Du Roi Pelé à Michel Platini, en passant par les chefs d’Etat ou encore la star américaine Akon, il y aura du «lourd» au Stade de l’Amitié à l’occasion de la finale de la 28e édition de la Coupe d’Afrique des Nations (CAN). Des invitations à mettre à l’actif du président Ali Bongo, mais dont le coût «potentiellement» élevé devrait faire grand bruit.

Coupe d’Afrique des nations (CAN) oblige, le président gabonais a sorti l’artillerie lourde pour clore la compétition en beauté. En effet, la finale de 28e édition de la CAN se jouera le 12 février à Libreville.

A cette occasion justement, des éminentes personnalités du football mondial ont été invitées par Ali Bongo pour honorer de leur présence la finale entre le Côte d’Ivoire et la Zambie. En tête de ces illustres invités, Edson Arantes do Nascimento dit «Pelé». Le triple champion du monde est arrivé le 7 février à Libreville.

Une légende en appelant une autre, le Français Zinedine Zidane est annoncé par la rumeur, mais non confirmé officiellement, tandis que Michel Platini a atterri à Libreville à la suite de la légende brésilienne. Et ce n’est pas tout, puisque le président de la Fédération internationale de football (Fifa), Sepp Blatter, est lui aussi de la partie.

En dehors de ces icônes du ballon rond, pas moins de 24 chefs d’État devraient être présents au stade de l’Amitié le 12 février prochain. Et pour couronner le tout, la star américaine Akon se produira également dans la capitale gabonaise pour que la fête soit totale. C’est dire les moyens déployés par le président gabonais pour que la clôture de l’événement soit de taille. Ali Bongo n’avait-il pas en effet promis une «surprise» lors de la finale ?

Mais plus que la présence de ces personnalités au Gabon, c’est le montant des cachets que percevra chacune d’elle au moment de quitter le pays, qui alimentent déjà les débats à Libreville. A cela, s’ajoute le fait que les «invités» ne dépenseront pas un centime, ni pour leur hébergement, ni pour leur nourriture, encore moins pour leur déplacement.

«C’est bien beau de faire venir tout ce beau monde. C’est bon pour l’image du pays à l’extérieur. Mais quel est le prix à payer ? Combien de millions, voire milliards de francs CFA, seront décaissés pour ces gens ? Qu’on ne nous dise pas qu’ils repartiront les poches vides, car partout ailleurs, il y a toujours des per diem en guise de remerciement», analyse Alix Nzambi, jeune fonctionnaire gabonais.

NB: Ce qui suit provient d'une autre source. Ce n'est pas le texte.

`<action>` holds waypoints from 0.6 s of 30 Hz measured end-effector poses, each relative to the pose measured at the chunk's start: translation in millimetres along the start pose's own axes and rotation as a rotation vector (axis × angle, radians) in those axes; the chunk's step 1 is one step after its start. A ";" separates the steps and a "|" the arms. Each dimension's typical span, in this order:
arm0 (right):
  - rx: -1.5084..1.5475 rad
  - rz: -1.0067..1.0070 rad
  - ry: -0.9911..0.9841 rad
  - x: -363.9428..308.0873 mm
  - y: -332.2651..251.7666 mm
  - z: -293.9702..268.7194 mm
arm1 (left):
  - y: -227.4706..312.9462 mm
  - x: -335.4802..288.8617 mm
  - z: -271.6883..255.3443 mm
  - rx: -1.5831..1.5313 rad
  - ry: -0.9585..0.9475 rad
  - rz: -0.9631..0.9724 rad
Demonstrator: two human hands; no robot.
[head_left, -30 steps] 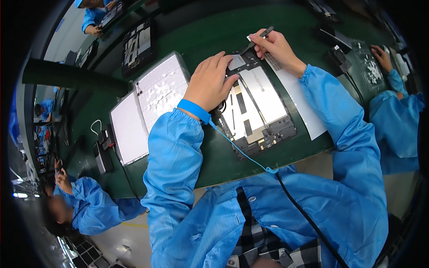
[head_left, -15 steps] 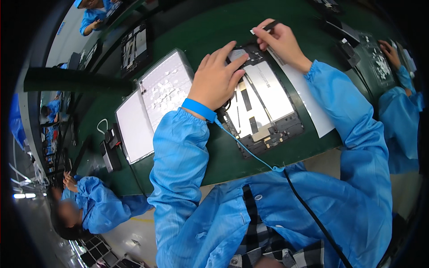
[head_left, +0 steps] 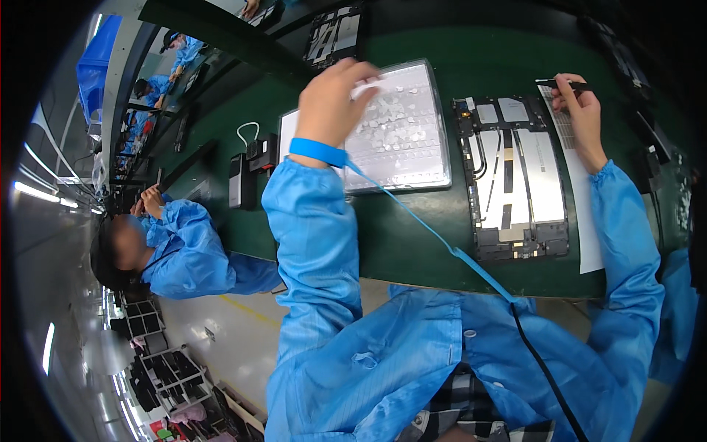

«Il y a toujours de l’argent pour les grandes cérémonies. Mais lorsqu’il s’agit des revendications des populations, les choses trainent en longueur, l’effet n’est pas immédiat. Ce n’est pas mauvais en soi d’inviter de telles personnalités, bien au contraire. Mais dans un pays où les populations peinent à se nourrir et à se loger notamment, cette initiative pourtant louable du président Ali Bongo, sonne un peu comme du mépris pour tous ces Gabonais qui ont du mal à joindre les deux bouts. C’est rageant !», fustige Nanda Éléonore, une retraité de l’Éducation nationale.

Ali Bongo a parfaitement réussi son coup en mettant les bouchées doubles pour la finale de la 28e édition de la CAN co-organisée par le Gabon et la Guinée Équatoriale. La fête sera certainement belle, d’autant plus qu’elle sera rehaussée par la présence d’illustres personnalités. Mais à quel coût ?

Pour l’heure, les populations attendent impatiemment de connaître le vainqueur de la finale de la compétition. Mais au lendemain de la clôture de cet événement majeur, il ne sera pas surprenant de voir des voix s’élever pour demander des comptes à Ali Bongo.